12.1 The Seller shall:
12.1.1 comply with the Buyer’s Code of Conduct as amended from time to time.
12.1.2 have and shall maintain in place throughout the term of its dealings with the Buyer its own policies and procedures, including adequate procedures under the Bribery Act 2010.
12.2 In performing its obligations under the agreement, the Seller shall:
12.2.1 comply with all applicable anti-slavery and human trafficking laws, statutes, regulations and codes from time to time in force including the Modern Slavery Act 2015; and
12.2.2 comply with the Anti-slavery policy; and
12.2.3 not engage in any activity, practice or conduct that would constitute an offence under sections 1, 2 or 4, of the Modern Slavery Act 2015 if such activity, practice or conduct were carried out in the UK; and
12.2.4 include in its contracts with its direct subcontractors and suppliers anti-slavery and human trafficking provisions that are at least as onerous as those set out in this clause 12.

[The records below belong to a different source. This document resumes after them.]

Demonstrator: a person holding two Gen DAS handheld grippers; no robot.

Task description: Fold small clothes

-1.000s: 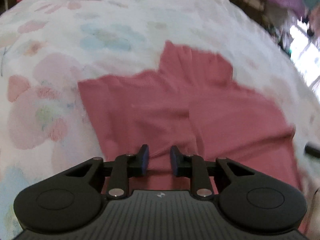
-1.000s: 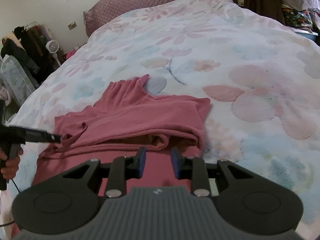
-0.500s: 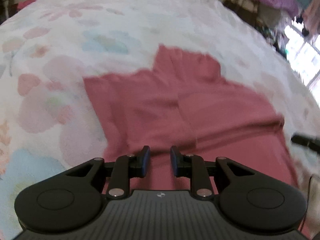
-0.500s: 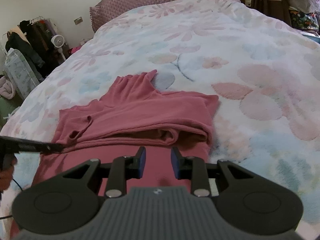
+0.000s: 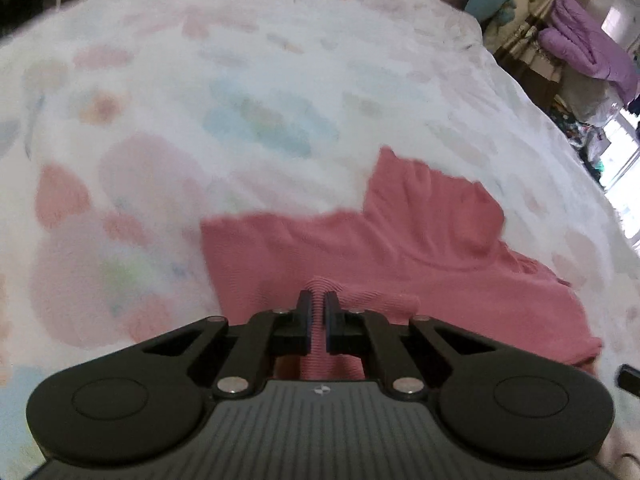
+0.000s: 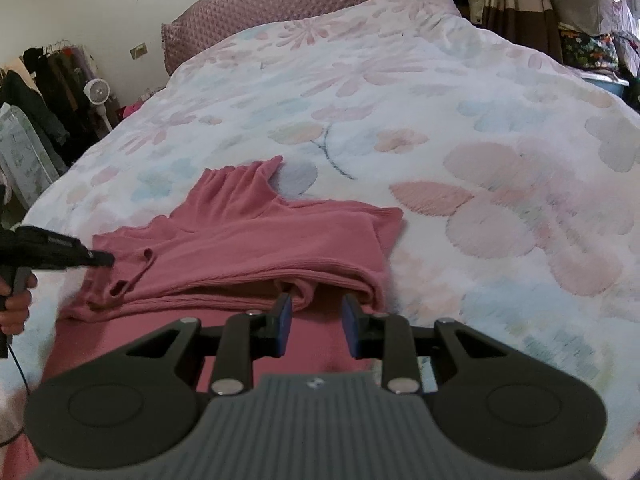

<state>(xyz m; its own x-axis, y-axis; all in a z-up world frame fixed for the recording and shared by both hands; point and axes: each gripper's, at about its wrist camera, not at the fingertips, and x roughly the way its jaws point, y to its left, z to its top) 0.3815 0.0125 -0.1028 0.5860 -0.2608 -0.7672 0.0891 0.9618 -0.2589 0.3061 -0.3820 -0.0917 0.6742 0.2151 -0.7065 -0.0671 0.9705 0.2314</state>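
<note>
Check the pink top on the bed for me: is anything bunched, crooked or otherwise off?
Yes. The pink top is folded unevenly: its near folded edge is rumpled, with a small loop of fabric sticking out on the left. The left gripper has just closed on a pinched ridge of the fabric. The right gripper is open above the fabric.

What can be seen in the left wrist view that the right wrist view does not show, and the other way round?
Only the left wrist view: the left gripper shut on a pinched ridge of the pink ribbed knit top; its jaws have just been closing.

Only the right wrist view: the right gripper open above the fabric, a white standing fan, and a hand on the other gripper's handle.

Both: the same top on the floral white bedspread.
</note>
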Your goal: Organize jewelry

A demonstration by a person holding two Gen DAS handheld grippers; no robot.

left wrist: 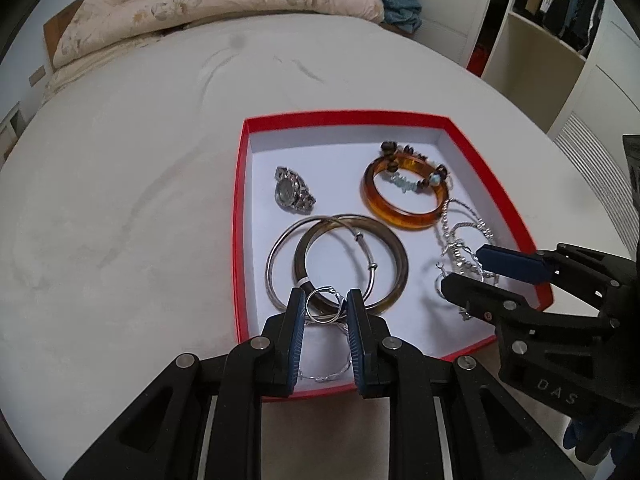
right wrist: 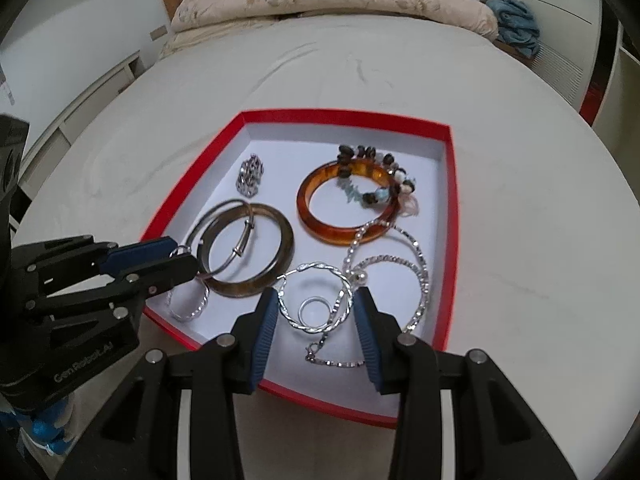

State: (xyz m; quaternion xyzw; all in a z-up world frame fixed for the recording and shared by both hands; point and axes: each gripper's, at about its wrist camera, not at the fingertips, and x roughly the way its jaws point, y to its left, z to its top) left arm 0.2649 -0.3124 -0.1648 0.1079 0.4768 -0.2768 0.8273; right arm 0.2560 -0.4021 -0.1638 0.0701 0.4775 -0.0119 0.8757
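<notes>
- Left gripper [left wrist: 324, 308] clenched on a small silver ring [left wrist: 325, 305] over the red tray [left wrist: 240, 216]
- Right gripper [right wrist: 316, 312] released, straddling a twisted hoop [right wrist: 314, 298]

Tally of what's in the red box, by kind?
Watch: 1
Bangles: 3 (amber, dark brown, thin silver)
Beaded bracelet: 1
Twisted silver hoops: 2 ()
Small silver rings: 2 (one in the left gripper, one inside a hoop)
Silver chain: 1, looped
Total: 10
</notes>
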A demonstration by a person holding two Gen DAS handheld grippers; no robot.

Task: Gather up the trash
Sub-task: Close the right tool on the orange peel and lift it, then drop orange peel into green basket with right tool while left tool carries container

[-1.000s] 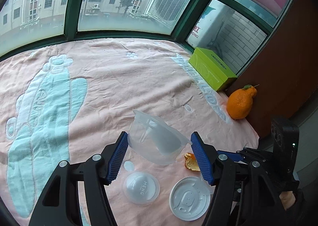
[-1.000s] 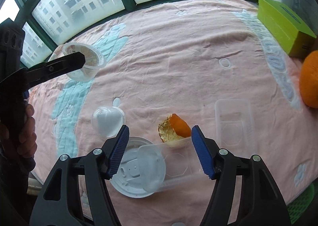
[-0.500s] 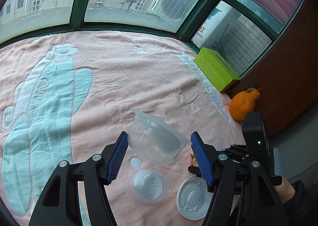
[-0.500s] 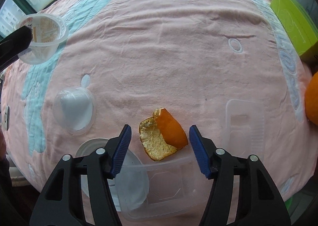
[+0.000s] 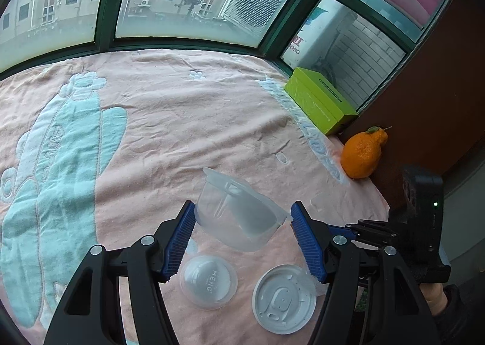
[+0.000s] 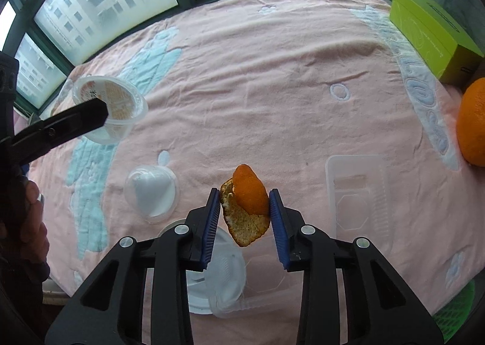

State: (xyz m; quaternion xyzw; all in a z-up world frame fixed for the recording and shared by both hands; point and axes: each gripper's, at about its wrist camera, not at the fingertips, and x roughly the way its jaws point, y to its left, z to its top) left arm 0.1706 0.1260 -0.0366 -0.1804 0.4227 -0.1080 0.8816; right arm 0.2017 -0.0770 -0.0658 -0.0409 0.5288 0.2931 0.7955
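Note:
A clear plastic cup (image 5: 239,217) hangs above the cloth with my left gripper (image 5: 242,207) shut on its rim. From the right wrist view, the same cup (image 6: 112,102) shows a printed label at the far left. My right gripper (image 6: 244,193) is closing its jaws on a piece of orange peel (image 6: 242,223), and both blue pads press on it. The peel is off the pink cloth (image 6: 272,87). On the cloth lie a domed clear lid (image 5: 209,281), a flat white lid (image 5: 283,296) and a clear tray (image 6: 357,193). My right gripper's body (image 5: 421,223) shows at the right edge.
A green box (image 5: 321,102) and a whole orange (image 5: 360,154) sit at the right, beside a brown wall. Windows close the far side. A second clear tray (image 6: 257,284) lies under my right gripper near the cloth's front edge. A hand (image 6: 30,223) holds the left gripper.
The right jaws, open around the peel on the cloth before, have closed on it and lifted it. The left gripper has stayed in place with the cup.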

12.3 The Seller shall implement due diligence procedures for its direct subcontractors, and suppliers, to ensure that there is no slavery or human trafficking in its supply chains.

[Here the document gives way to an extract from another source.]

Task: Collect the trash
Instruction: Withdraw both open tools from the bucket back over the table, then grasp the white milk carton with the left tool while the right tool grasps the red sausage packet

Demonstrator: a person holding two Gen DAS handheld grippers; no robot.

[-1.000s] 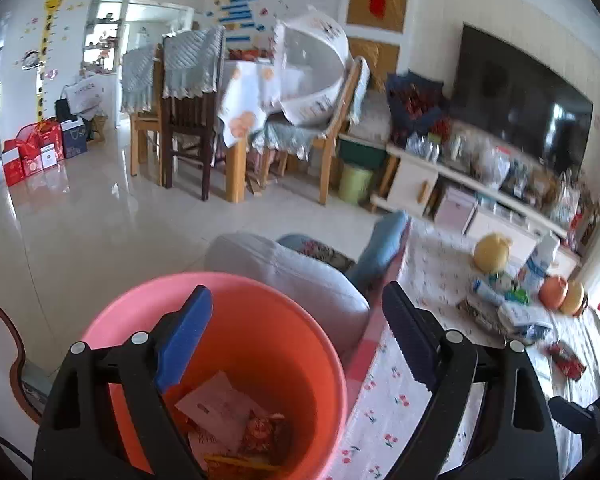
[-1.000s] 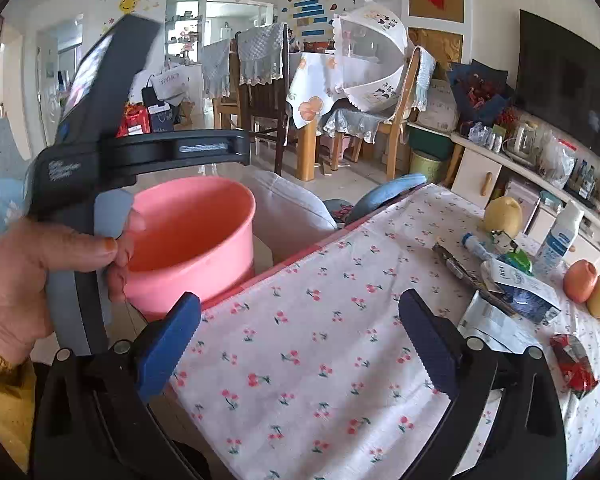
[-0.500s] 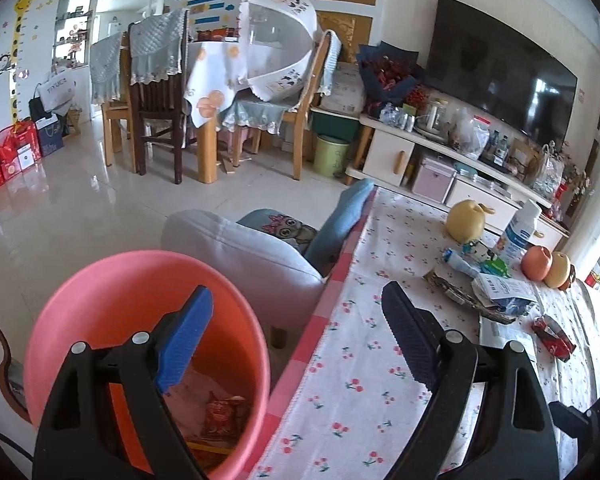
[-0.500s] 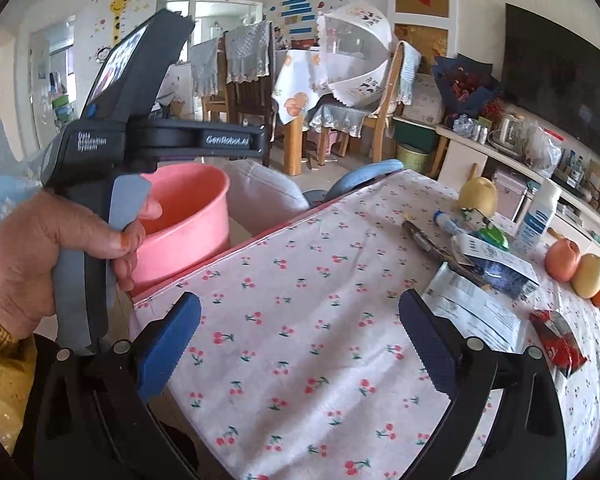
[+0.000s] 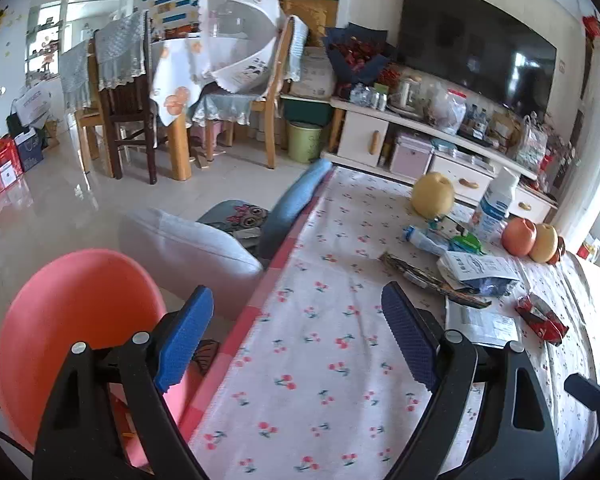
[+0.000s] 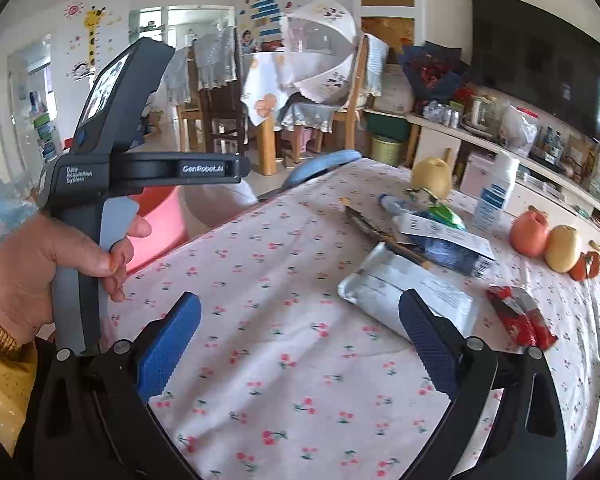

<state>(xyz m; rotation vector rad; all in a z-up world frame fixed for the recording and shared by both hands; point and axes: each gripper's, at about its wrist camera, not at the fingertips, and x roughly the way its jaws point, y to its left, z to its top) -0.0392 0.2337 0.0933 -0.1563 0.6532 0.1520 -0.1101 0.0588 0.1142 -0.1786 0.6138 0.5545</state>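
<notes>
A pink bucket (image 5: 72,320) stands on the floor at the table's left edge; it also shows in the right wrist view (image 6: 156,228). Trash lies on the cherry-print tablecloth (image 5: 320,340): a white and grey wrapper (image 6: 408,292), a red wrapper (image 6: 520,316), a blue and white packet (image 6: 448,244) and a dark flat wrapper (image 6: 376,228). The red wrapper also shows in the left wrist view (image 5: 540,316). My left gripper (image 5: 296,336) is open and empty over the table's left edge. My right gripper (image 6: 300,344) is open and empty above the cloth, short of the white wrapper.
Fruit (image 6: 544,236), a white bottle (image 6: 496,196) and a tube (image 6: 392,204) sit at the table's far side. A grey cushioned seat (image 5: 188,248) stands beside the bucket. Dining table with chairs (image 5: 172,92) and a TV cabinet (image 5: 420,132) lie beyond.
Both grippers have swung right, from over the bucket toward the table and the trash pile. The bucket has slid to the left edge of both views. Both stay open.
</notes>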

12.4 The Seller shall indemnify the Customer against any losses, liabilities, damages, costs (including but not limited to legal fees) and expenses incurred by, or awarded against, the Buyer as a result of any breach of Anti-slavery Policy.

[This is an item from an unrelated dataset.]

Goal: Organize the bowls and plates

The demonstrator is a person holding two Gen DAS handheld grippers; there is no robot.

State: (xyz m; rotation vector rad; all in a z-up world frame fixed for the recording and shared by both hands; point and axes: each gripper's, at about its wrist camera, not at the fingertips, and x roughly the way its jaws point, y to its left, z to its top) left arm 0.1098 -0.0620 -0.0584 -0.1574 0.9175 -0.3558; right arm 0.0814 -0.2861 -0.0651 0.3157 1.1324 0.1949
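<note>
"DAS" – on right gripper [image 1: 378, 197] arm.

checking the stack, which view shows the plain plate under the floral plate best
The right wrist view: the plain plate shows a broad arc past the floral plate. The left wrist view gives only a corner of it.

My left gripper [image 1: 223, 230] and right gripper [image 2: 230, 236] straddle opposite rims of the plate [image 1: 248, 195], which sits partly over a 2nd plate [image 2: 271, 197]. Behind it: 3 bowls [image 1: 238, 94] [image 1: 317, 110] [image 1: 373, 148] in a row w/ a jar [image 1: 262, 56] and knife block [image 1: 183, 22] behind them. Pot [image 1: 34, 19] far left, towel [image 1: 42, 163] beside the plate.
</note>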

12.5 The Seller represents, warrants and undertakes that it conducts its business in a manner that is consistent with the Anti-slavery Policy.
12.6 The Buyer may terminate this Contract with immediate effect by giving written notice if the Seller commits a breach of this clause 12.
13.1 This Contract shall be governed by and construed in accordance with English law and shall be subject to the jurisdiction of the English courts.
13.2 Failure or delay by the Buyer to exercise any of its rights shall not be a waiver or forfeiture of such rights. Any waiver by the Buyer of any term or condition of this Contract or of any breach by the Seller may be terminated by the Buyer at any time and shall not prevent the Buyer from enforcing any term of this Contract or from acting on that or any subsequent breach.